Work required — Retype the entries word for word, leaving nothing out.

Excerpted data —
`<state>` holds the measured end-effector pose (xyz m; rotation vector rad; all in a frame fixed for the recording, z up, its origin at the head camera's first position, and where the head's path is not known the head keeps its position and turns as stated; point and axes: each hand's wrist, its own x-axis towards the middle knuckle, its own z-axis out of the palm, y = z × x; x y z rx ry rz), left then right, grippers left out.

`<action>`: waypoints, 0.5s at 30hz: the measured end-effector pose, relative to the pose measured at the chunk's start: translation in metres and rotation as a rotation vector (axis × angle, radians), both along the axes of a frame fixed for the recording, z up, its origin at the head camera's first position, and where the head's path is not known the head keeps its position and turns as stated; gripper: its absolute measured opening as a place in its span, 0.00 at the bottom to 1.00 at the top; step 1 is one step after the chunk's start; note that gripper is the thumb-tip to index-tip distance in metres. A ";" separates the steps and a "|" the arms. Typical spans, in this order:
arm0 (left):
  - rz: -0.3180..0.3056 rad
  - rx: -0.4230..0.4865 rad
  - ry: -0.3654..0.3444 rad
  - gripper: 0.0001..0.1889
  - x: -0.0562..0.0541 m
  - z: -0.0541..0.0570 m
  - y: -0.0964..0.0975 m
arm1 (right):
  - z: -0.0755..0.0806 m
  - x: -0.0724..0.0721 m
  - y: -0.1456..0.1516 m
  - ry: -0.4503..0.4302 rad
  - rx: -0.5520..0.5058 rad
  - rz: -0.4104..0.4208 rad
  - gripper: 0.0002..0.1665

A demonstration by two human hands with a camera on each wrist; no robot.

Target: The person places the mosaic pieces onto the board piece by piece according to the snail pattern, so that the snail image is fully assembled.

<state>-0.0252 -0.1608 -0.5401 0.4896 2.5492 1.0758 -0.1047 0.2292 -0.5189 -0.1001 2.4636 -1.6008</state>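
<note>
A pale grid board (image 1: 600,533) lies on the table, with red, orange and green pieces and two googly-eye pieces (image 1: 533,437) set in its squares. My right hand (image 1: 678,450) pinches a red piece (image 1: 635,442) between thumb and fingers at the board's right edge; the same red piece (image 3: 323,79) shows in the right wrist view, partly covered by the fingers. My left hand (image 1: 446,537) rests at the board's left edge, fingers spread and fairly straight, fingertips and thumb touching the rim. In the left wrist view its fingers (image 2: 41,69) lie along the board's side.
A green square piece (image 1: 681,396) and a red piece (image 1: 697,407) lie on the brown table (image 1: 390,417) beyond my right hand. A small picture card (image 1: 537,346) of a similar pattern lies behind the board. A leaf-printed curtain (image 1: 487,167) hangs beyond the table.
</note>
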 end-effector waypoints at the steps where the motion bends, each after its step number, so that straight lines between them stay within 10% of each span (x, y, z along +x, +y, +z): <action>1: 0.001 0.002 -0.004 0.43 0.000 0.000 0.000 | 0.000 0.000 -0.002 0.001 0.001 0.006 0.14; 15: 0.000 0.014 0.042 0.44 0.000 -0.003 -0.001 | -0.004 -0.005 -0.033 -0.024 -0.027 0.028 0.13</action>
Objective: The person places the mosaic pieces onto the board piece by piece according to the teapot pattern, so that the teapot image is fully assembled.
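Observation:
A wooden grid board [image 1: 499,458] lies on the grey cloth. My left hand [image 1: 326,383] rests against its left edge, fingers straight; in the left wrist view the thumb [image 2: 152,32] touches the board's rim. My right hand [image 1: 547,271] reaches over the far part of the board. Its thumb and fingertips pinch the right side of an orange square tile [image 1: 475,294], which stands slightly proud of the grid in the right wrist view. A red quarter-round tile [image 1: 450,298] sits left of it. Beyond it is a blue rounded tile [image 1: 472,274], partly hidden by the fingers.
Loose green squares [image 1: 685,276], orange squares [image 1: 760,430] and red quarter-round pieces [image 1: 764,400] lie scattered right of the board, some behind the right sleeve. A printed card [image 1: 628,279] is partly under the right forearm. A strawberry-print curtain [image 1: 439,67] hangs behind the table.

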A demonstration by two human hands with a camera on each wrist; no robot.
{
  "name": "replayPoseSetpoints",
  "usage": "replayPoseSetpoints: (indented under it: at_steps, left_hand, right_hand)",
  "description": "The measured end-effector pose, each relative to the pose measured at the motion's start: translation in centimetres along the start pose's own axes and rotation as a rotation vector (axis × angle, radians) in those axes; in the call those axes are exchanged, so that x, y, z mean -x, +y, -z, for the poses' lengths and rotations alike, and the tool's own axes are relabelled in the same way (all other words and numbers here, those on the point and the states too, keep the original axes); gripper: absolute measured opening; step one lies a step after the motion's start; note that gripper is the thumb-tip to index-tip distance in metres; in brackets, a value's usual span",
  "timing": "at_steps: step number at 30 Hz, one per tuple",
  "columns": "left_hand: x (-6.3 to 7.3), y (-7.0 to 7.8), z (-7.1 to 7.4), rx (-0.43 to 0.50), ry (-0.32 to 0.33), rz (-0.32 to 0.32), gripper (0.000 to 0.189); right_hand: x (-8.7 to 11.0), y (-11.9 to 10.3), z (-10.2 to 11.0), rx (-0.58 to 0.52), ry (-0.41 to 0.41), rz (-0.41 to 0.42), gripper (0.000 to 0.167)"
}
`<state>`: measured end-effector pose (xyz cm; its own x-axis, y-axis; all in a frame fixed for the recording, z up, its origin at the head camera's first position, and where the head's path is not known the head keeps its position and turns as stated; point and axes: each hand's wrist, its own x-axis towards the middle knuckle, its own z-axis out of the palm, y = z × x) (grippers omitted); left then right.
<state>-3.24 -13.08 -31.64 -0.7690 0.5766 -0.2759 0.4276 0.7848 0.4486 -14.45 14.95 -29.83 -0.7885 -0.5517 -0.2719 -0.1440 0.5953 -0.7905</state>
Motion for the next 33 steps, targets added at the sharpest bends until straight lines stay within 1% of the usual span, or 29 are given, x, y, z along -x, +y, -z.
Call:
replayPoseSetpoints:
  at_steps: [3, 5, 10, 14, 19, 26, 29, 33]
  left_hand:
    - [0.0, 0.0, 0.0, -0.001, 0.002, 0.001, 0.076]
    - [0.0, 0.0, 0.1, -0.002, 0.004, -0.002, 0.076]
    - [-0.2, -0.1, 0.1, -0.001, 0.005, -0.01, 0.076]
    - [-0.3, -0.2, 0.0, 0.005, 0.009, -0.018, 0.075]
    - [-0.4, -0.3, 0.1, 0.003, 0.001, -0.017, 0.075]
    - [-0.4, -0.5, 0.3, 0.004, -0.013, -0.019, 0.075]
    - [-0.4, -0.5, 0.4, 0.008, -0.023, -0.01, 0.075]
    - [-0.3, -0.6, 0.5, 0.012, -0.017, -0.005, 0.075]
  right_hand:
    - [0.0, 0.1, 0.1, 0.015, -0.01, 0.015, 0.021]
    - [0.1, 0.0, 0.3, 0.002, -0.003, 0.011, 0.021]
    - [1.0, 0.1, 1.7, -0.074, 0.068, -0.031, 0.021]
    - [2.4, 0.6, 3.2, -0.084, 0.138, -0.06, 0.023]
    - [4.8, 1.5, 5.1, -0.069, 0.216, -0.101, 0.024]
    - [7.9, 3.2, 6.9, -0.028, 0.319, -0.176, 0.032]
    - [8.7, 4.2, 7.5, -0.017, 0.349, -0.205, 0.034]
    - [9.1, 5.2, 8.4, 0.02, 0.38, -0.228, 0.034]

Completed exercise —
`<state>` holds the measured end-effector pose (xyz m; rotation vector rad; all in a frame fixed for the recording, z up, its origin at the head camera's first position, and where the head's path is not known the head keeps its position and turns as stated; point and axes: each hand's wrist, its own x-axis towards the middle knuckle, its own z-axis out of the palm, y = z × x; x y z rx ry rz), left then right, grippers left out.

`<action>`: waypoints, 0.5s at 30hz: the measured end-effector pose, relative to the pose measured at the chunk's start: translation in metres and rotation as a rotation vector (axis × angle, radians), both along the axes of a frame fixed for the recording, z up, its origin at the head camera's first position, and where the head's path is not known the head keeps its position and turns as stated; gripper: its absolute measured opening as a place in its span, 0.00 at the bottom to 1.00 at the top; step 1 is one step after the chunk's start; note that gripper is the thumb-tip to index-tip distance in metres. A ";" separates the steps and a "|" the arms. Typical spans, in this order:
arm0 (left):
  - rz: -0.3180..0.3056 rad
  - rx: -0.4230..0.4865 rad
  - ry: -0.3654..0.3444 rad
  - gripper: 0.0001..0.1889
  - x: -0.0562..0.0541 m
  - z: -0.0541..0.0570 m
  - y: -0.0964..0.0975 m
arm1 (right):
  - z: -0.0755..0.0806 m
  - x: -0.0724..0.0721 m
  - y: -0.1456..0.1516 m
  - ry: -0.4503..0.4302 rad
  - rx: -0.5520..0.5058 rad
  - rz: -0.4104..0.4208 rad
  - gripper: 0.0002..0.1665

A demonstration by two human hands with a camera on each wrist; no robot.

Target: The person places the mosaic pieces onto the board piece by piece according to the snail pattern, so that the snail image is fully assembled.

<state>-0.0252 -0.1608 -0.5401 0.4896 2.5492 1.0758 -0.1047 0.2292 -0.5189 -0.1001 2.4636 -1.6008</state>
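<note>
A pale grid board (image 1: 600,533) lies on the table, with red, orange and green pieces and two googly-eye pieces (image 1: 533,437) set in its squares. My right hand (image 1: 678,450) pinches a red piece (image 1: 635,442) between thumb and fingers at the board's right edge; the same red piece (image 3: 323,79) shows in the right wrist view, partly covered by the fingers. My left hand (image 1: 446,537) rests at the board's left edge, fingers spread and fairly straight, fingertips and thumb touching the rim. In the left wrist view its fingers (image 2: 41,69) lie along the board's side.
A green square piece (image 1: 681,396) and a red piece (image 1: 697,407) lie on the brown table (image 1: 390,417) beyond my right hand. A small picture card (image 1: 537,346) of a similar pattern lies behind the board. A leaf-printed curtain (image 1: 487,167) hangs beyond the table.
</note>
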 end-effector waypoints at the steps where the motion bends, each after its step number, so that straight lines between them stay within 10% of each span (x, y, z along +x, +y, +z): <action>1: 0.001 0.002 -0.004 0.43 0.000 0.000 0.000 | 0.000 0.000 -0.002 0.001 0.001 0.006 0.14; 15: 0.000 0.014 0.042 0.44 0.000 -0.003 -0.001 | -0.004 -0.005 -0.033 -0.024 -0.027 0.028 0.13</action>
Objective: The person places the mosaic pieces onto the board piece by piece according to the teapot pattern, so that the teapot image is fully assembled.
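Observation:
A wooden grid board [image 1: 499,458] lies on the grey cloth. My left hand [image 1: 326,383] rests against its left edge, fingers straight; in the left wrist view the thumb [image 2: 152,32] touches the board's rim. My right hand [image 1: 547,271] reaches over the far part of the board. Its thumb and fingertips pinch the right side of an orange square tile [image 1: 475,294], which stands slightly proud of the grid in the right wrist view. A red quarter-round tile [image 1: 450,298] sits left of it. Beyond it is a blue rounded tile [image 1: 472,274], partly hidden by the fingers.
Loose green squares [image 1: 685,276], orange squares [image 1: 760,430] and red quarter-round pieces [image 1: 764,400] lie scattered right of the board, some behind the right sleeve. A printed card [image 1: 628,279] is partly under the right forearm. A strawberry-print curtain [image 1: 439,67] hangs behind the table.
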
A demonstration by two human hands with a camera on each wrist; no robot.
{
  "name": "replayPoseSetpoints",
  "usage": "replayPoseSetpoints: (indented under it: at_steps, left_hand, right_hand)",
  "description": "The measured end-effector pose, each relative to the pose measured at the motion's start: translation in centimetres along the start pose's own axes and rotation as a rotation vector (axis × angle, radians) in those axes; in the call those axes are exchanged, so that x, y, z mean -x, +y, -z, for the poses' lengths and rotations alike, and the tool's own axes are relabelled in the same way (all other words and numbers here, those on the point and the states too, keep the original axes); gripper: absolute measured opening; step one lies a step after the motion's start; note that gripper is the thumb-tip to index-tip distance in metres; in brackets, a value's usual span",
  "timing": "at_steps: step number at 30 Hz, one per tuple",
  "columns": "left_hand: x (-6.3 to 7.3), y (-7.0 to 7.8), z (-7.1 to 7.4), rx (-0.43 to 0.50), ry (-0.32 to 0.33), rz (-0.32 to 0.32), gripper (0.000 to 0.189); right_hand: x (-8.7 to 11.0), y (-11.9 to 10.3), z (-10.2 to 11.0), rx (-0.58 to 0.52), ry (-0.41 to 0.41), rz (-0.41 to 0.42), gripper (0.000 to 0.167)"
}
`<state>`: measured end-effector pose (xyz cm; its own x-axis, y-axis; all in a frame fixed for the recording, z up, its origin at the head camera's first position, and where the head's path is not known the head keeps its position and turns as stated; point and axes: each hand's wrist, its own x-axis towards the middle knuckle, its own z-axis out of the palm, y = z × x) (grippers omitted); left then right.
<state>-3.24 -13.08 -31.64 -0.7690 0.5766 -0.2759 0.4276 0.7848 0.4486 -14.45 14.95 -29.83 -0.7885 -0.5517 -0.2719 -0.1440 0.5953 -0.7905</state>
Motion for the next 33 steps, targets added at the sharpest bends until straight lines stay within 1% of the usual span, or 29 are given, x, y, z along -x, +y, -z.
Call:
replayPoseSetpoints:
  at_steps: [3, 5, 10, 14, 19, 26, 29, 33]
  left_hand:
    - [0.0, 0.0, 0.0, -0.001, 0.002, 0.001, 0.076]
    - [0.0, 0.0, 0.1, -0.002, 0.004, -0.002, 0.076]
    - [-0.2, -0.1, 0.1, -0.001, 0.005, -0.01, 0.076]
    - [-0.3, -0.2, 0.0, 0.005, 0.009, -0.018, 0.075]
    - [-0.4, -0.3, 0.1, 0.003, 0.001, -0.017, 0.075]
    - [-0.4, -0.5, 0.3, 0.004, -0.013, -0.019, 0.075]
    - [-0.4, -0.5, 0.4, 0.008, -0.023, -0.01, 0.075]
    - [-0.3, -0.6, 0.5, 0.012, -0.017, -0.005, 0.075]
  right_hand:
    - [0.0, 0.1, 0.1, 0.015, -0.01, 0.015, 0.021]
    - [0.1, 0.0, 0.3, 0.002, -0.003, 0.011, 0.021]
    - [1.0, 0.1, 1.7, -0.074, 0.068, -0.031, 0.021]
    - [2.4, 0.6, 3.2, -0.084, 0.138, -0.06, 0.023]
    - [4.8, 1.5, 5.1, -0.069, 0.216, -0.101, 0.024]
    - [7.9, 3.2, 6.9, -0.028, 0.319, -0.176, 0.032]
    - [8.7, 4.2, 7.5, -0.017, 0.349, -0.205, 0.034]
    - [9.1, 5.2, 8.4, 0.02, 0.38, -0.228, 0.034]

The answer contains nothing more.